[Task data — start]
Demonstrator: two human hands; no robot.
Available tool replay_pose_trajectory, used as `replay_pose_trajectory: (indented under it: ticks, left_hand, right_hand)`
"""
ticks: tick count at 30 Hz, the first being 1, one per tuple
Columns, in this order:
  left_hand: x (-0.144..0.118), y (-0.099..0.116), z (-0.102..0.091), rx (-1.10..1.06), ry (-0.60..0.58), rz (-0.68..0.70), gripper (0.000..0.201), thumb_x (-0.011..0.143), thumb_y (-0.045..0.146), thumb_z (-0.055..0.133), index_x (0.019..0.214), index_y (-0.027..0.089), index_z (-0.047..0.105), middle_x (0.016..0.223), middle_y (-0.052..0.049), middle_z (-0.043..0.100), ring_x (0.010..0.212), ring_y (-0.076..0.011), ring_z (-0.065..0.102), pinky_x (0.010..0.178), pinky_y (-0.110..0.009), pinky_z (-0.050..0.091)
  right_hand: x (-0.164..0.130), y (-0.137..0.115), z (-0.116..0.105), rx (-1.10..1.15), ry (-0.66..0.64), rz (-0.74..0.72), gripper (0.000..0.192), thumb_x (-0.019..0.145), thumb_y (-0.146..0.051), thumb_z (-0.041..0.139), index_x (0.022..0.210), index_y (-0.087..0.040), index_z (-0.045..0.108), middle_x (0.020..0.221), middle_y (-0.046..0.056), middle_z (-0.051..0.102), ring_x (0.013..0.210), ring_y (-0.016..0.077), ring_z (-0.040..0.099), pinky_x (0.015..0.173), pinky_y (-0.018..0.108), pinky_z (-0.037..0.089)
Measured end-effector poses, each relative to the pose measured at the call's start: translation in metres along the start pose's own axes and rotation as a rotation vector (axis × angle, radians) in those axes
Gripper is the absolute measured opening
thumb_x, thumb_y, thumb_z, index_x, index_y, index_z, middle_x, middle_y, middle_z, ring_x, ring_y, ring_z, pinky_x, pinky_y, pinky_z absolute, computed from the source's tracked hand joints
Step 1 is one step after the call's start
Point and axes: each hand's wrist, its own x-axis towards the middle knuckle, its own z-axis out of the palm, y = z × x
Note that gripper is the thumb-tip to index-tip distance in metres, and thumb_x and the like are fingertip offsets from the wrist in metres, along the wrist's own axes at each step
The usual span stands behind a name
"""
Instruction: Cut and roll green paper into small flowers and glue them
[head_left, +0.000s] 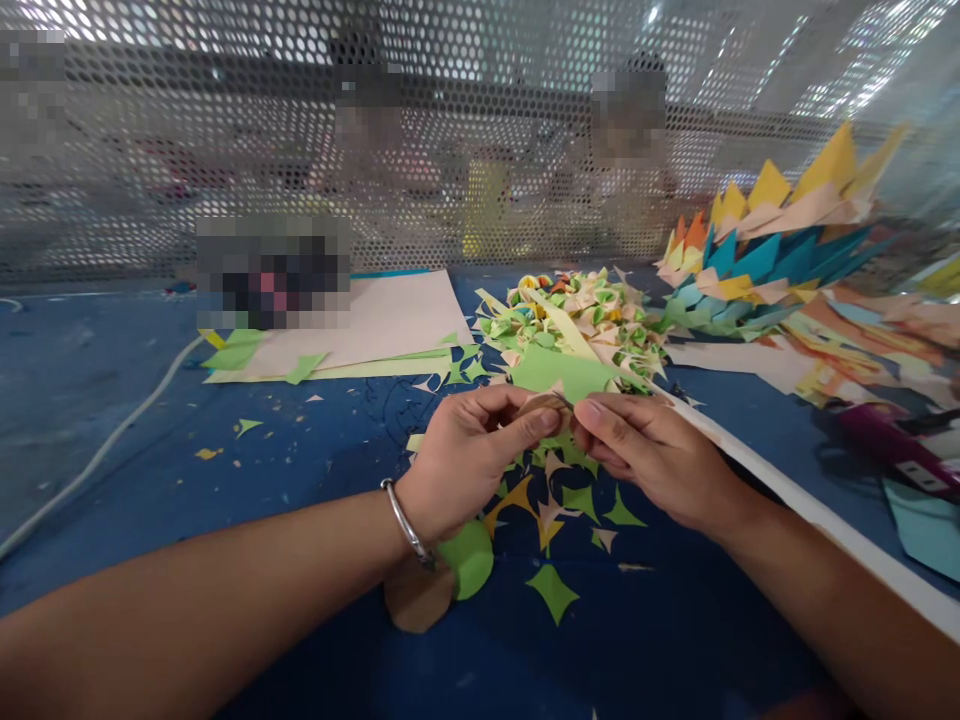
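My left hand (469,455) and my right hand (649,450) meet over the blue table (150,440), both pinching a small brown paper piece (546,405) between thumbs and fingertips. A silver bangle (405,525) sits on my left wrist. Under that wrist lie a brown paper circle (416,598) and a green paper circle (469,555). Green, orange and peach paper offcuts (570,500) are scattered below my hands. A green sheet (559,370) lies just beyond my fingers.
A heap of small folded paper pieces (592,315) lies behind my hands. A large layered colourful paper piece (765,250) stands at the right. Peach and green sheets (375,330) lie at the left. A white cable (97,450) crosses the left side. A perforated screen (465,130) closes the back, with people behind.
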Motion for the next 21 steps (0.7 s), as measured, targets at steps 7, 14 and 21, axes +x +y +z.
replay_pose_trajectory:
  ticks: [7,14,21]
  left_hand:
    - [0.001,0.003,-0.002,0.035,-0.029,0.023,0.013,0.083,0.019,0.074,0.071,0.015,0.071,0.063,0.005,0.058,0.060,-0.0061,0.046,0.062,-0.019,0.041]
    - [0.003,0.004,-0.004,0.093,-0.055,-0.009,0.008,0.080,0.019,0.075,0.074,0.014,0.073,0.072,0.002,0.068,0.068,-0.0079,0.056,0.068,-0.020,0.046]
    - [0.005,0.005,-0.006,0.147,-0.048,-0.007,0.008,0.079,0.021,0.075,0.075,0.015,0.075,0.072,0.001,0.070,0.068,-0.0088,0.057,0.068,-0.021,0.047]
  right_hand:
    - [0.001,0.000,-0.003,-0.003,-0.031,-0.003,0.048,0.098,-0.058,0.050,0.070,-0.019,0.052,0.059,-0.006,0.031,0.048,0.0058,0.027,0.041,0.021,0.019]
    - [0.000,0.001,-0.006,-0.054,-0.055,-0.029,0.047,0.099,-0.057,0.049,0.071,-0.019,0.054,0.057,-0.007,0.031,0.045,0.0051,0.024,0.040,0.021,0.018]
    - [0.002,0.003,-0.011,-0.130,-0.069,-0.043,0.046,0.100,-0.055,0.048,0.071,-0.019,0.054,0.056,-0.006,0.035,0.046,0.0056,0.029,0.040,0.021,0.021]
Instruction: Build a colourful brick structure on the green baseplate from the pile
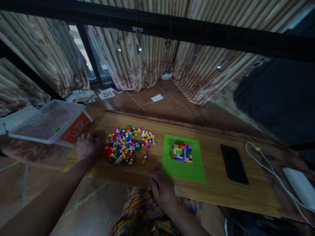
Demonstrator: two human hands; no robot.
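Observation:
A heap of small coloured bricks [126, 144] lies on a low wooden board [216, 190]. To its right sits a green baseplate [190, 167] with a small multicoloured brick build [182, 152] on it. My left hand [88, 146] rests on the board just left of the heap, fingers curled, with nothing visible in it. At the board's near edge my right hand [161, 188] lies beside the baseplate's front left corner, fingers curled down; whether it holds anything is hidden.
A clear plastic box with an orange label [52, 123] stands left of the board. A black phone [233, 164] lies right of the baseplate, then a white cable [268, 168] and a white device [299, 185]. Curtains hang behind; papers lie on the tiled floor.

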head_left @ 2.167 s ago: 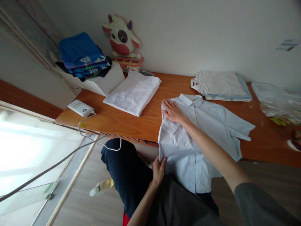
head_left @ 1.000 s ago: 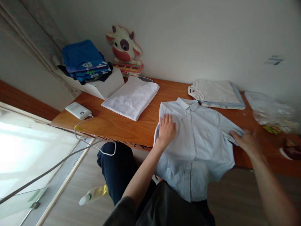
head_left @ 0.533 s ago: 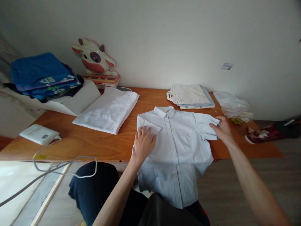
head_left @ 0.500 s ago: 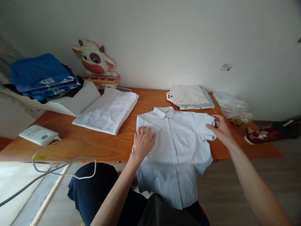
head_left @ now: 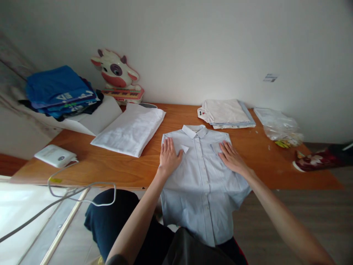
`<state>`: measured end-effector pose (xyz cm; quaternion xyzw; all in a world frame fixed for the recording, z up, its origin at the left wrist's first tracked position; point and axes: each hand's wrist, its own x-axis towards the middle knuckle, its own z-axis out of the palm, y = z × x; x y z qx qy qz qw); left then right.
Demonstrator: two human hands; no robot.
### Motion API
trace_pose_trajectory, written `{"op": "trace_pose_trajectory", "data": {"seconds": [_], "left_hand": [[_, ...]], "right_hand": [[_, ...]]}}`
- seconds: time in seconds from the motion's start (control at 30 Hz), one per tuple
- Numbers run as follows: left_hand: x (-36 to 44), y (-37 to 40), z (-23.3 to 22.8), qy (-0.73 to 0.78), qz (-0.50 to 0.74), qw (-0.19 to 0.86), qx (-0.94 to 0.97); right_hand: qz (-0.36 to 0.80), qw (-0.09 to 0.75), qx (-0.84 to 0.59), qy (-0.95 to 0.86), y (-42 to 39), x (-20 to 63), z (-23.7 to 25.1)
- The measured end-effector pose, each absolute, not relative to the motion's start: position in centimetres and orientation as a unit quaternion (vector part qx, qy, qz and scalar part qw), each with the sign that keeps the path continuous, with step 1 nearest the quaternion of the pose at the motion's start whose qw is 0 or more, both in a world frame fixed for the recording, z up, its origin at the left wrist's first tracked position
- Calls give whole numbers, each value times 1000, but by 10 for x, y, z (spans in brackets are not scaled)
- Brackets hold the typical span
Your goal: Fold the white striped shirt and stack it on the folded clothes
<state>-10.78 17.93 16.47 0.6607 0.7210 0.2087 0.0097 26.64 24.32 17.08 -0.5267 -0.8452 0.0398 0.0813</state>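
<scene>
A pale blue short-sleeved shirt [head_left: 202, 176] lies front up on the wooden table [head_left: 124, 165], collar toward the wall, its hem hanging over the near edge onto my lap. Both sleeves are folded in over the chest. My left hand [head_left: 168, 156] lies flat, fingers spread, on the folded left sleeve. My right hand [head_left: 231, 157] presses flat on the folded right sleeve. Neither hand grips anything.
A folded white garment [head_left: 131, 129] lies left of the shirt. Folded pale clothes [head_left: 226, 112] sit at the back, a plastic bag [head_left: 280, 127] to their right. Blue folded clothes [head_left: 62, 92], a cow toy [head_left: 117, 75] and a white device [head_left: 55, 156] with cable are at left.
My right hand has folded the right sleeve inward across the chest and now rests flat on it. My left hand stays pressed on the left sleeve. The view shifted slightly.
</scene>
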Motion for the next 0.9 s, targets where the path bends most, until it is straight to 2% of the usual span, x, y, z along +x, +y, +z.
{"op": "trace_pose_trajectory", "data": {"seconds": [0.1, 0.27, 0.4, 0.57, 0.73, 0.9], "left_hand": [[-104, 189, 165, 738, 210, 12, 641], [-98, 197, 173, 751, 205, 48, 626], [-90, 192, 176, 766, 231, 43, 598], [-71, 186, 177, 758, 246, 44, 602], [-38, 175, 177, 753, 262, 42, 601], [-28, 175, 170, 739, 275, 52, 612]], "right_hand": [[33, 72, -537, -840, 260, 274, 173], [-6, 134, -583, -801, 299, 252, 172], [5, 103, -596, -796, 308, 244, 149], [5, 90, -605, -791, 300, 276, 136], [-29, 128, -653, -746, 287, 302, 141], [35, 86, -650, -754, 297, 312, 139]]}}
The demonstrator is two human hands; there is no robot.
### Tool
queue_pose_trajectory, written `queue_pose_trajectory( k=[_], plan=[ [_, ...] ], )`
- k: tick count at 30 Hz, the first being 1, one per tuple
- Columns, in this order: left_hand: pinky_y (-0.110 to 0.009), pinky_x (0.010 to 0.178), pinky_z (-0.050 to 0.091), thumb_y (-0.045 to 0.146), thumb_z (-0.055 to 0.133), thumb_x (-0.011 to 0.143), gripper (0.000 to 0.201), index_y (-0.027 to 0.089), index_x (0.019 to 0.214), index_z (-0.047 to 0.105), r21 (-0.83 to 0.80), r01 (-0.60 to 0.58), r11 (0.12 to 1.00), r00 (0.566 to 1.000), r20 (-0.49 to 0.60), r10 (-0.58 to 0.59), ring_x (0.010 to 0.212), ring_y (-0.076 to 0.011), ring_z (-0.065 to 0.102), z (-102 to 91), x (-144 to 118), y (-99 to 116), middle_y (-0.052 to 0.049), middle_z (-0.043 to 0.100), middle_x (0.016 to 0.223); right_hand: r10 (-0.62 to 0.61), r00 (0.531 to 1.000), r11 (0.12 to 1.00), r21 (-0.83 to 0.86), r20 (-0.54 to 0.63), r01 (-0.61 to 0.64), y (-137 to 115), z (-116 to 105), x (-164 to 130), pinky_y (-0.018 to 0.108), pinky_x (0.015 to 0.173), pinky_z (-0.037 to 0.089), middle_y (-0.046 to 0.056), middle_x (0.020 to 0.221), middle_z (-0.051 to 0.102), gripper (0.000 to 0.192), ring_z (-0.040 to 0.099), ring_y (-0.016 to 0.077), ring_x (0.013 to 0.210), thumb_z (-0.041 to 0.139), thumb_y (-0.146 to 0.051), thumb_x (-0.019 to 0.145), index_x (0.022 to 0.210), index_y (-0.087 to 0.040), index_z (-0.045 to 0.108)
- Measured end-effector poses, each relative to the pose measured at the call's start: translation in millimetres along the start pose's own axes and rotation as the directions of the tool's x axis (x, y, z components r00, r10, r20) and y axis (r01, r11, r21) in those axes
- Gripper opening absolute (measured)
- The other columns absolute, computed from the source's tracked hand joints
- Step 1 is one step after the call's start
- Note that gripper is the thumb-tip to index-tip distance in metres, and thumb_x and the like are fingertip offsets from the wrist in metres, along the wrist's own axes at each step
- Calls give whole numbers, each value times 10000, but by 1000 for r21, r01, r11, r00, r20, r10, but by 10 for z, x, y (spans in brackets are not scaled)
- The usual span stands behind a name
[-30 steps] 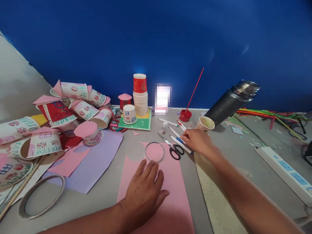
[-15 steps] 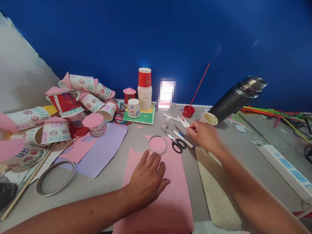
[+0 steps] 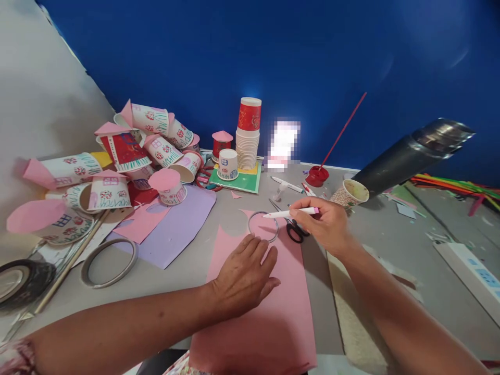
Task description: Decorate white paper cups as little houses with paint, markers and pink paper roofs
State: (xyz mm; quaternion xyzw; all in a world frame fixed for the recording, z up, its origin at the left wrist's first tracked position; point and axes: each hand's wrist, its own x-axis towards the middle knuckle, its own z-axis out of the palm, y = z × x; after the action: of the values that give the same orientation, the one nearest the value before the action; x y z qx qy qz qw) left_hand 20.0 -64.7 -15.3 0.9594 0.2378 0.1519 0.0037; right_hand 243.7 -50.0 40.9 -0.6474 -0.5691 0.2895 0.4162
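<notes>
My left hand (image 3: 247, 275) lies flat on a sheet of pink paper (image 3: 258, 333), fingers stretched out, the fingertips at the near edge of a thin ring (image 3: 249, 227). Through that ring the pink paper shows. In my right hand (image 3: 327, 225) a white marker (image 3: 279, 214) with a pink end is pinched; its tip points left, over the ring. Whether the tip touches the paper I cannot tell. Black-handled scissors (image 3: 295, 232) lie just beneath my right hand, partly covered. Curved cut-outs mark the far edge of the paper.
Decorated paper cups (image 3: 109, 191) with pink tops are heaped at the left, near purple paper (image 3: 183, 229) and a tape roll (image 3: 86, 271). A cup stack (image 3: 247, 148) stands at the back. To the right are a patterned cup (image 3: 349, 194), a dark flask (image 3: 390, 159) and a power strip (image 3: 469, 276).
My right hand has come back from the pens, bringing the white marker over the ring. My left hand stays on the paper by the ring. The whole view has shifted slightly.
</notes>
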Motion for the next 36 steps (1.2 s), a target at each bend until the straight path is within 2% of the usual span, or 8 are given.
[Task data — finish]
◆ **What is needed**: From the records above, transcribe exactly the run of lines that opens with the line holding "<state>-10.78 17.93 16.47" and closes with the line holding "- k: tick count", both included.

◆ **Written response**:
<state>-10.78 17.93 16.47 0.6607 0.7210 0.2087 0.0097 26.64 24.32 17.08 -0.5267 -0.8452 0.0398 0.0813</state>
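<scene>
A pale blue short-sleeved shirt [head_left: 202, 176] lies front up on the wooden table [head_left: 124, 165], collar toward the wall, its hem hanging over the near edge onto my lap. Both sleeves are folded in over the chest. My left hand [head_left: 168, 156] lies flat, fingers spread, on the folded left sleeve. My right hand [head_left: 231, 157] presses flat on the folded right sleeve. Neither hand grips anything.
A folded white garment [head_left: 131, 129] lies left of the shirt. Folded pale clothes [head_left: 226, 112] sit at the back, a plastic bag [head_left: 280, 127] to their right. Blue folded clothes [head_left: 62, 92], a cow toy [head_left: 117, 75] and a white device [head_left: 55, 156] with cable are at left.
My right hand has folded the right sleeve inward across the chest and now rests flat on it. My left hand stays pressed on the left sleeve. The view shifted slightly.
</scene>
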Motion for the next 0.9 s, targets where the path bends most, until it is straight to 2% of the usual span, x, y, z along +x, +y, +z.
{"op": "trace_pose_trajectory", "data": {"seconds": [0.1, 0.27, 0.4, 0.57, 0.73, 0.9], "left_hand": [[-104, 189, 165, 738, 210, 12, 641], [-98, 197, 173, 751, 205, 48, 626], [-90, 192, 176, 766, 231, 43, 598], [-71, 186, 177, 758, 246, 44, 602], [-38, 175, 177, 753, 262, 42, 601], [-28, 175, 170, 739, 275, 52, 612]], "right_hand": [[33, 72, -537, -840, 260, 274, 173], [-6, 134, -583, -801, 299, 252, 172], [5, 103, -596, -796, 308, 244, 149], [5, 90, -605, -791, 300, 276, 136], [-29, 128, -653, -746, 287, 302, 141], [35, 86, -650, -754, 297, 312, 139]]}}
The demonstrator is two human hands; there is no robot.
### Tool
queue_pose_trajectory, written `queue_pose_trajectory( k=[_], plan=[ [_, ...] ], )`
- k: tick count at 30 Hz, the first being 1, one per tuple

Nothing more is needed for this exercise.